-- What to do --
Repeat exactly the lines running from the first line of the data to the line containing "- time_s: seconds", both ends included, and nothing else; drop the pictures.

──────── Entries provided ────────

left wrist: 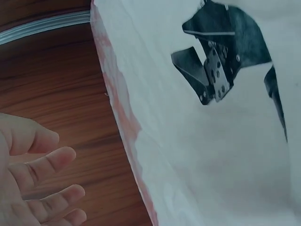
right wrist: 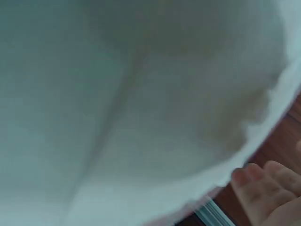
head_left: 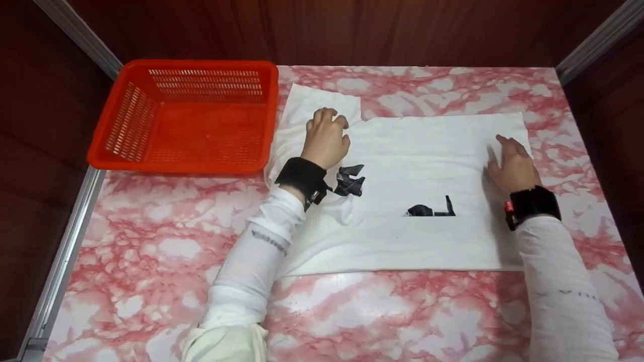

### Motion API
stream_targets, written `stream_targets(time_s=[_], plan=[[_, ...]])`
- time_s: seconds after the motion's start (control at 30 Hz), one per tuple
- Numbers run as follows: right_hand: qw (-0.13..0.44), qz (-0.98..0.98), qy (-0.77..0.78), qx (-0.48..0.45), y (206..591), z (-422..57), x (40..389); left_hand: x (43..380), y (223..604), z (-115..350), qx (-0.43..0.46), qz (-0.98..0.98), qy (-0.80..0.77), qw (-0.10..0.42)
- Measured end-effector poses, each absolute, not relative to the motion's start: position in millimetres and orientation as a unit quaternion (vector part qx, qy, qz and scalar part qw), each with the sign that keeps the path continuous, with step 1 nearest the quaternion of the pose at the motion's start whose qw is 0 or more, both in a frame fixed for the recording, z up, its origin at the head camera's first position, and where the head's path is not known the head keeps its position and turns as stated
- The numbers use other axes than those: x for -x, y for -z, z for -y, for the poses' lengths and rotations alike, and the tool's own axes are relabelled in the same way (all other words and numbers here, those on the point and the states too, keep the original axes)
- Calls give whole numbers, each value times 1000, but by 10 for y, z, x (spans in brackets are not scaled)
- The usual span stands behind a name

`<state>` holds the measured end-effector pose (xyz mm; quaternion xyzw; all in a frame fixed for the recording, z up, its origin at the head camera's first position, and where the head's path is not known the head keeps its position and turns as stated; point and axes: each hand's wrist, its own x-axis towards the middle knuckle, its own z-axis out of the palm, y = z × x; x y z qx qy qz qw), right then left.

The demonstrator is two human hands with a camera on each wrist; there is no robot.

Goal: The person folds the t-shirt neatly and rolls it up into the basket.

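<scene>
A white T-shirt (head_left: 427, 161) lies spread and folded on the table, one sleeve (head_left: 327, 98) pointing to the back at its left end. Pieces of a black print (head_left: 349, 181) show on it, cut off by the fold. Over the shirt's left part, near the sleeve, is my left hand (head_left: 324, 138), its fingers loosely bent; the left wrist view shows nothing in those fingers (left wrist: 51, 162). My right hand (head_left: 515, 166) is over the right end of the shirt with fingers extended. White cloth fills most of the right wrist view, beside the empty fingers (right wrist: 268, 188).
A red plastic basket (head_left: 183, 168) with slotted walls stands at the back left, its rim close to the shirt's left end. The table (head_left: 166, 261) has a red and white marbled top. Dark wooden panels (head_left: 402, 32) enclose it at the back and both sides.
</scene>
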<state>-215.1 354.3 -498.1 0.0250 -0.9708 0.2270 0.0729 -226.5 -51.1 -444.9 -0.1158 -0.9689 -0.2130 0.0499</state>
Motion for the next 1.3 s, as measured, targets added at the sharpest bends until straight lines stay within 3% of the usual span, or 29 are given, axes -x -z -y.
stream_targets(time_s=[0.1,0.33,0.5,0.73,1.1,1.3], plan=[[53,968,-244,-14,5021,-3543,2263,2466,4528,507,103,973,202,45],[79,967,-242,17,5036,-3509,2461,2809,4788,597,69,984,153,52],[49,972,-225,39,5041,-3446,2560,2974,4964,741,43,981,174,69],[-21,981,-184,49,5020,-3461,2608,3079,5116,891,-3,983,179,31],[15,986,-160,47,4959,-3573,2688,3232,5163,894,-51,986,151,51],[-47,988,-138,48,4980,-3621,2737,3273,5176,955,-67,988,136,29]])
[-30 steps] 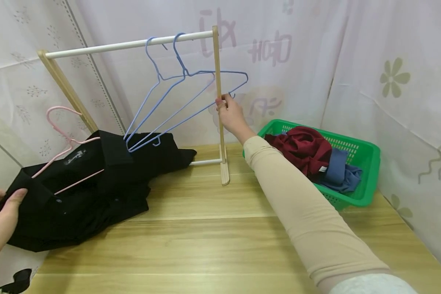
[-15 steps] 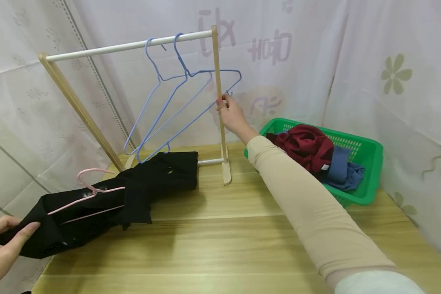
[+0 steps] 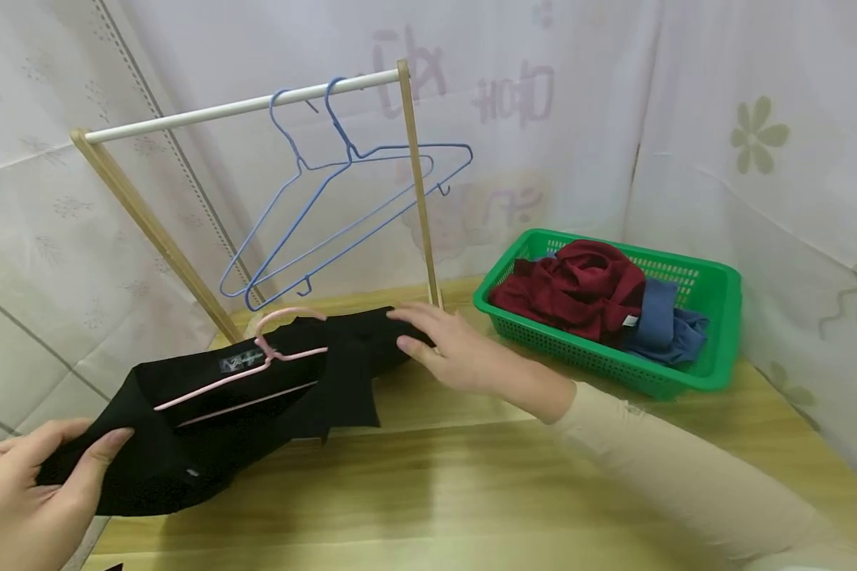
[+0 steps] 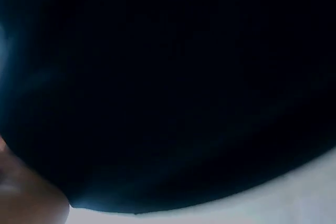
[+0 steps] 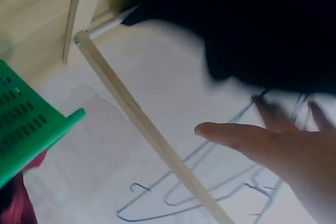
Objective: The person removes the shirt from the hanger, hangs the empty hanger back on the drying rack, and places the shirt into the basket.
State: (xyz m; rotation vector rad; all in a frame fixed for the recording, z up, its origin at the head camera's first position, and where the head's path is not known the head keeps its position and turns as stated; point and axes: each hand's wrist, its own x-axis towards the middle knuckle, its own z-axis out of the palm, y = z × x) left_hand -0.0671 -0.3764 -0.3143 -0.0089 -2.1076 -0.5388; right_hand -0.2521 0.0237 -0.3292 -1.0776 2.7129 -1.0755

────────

-- Reply to the task --
left wrist: 
right wrist: 
head_left: 

### Motion API
stream_targets, written `stream_targets(time_s=[_], plan=[[_, ...]])`
- time_s: seconds after the motion's start (control at 30 Hz), one per tuple

There is no more to the output.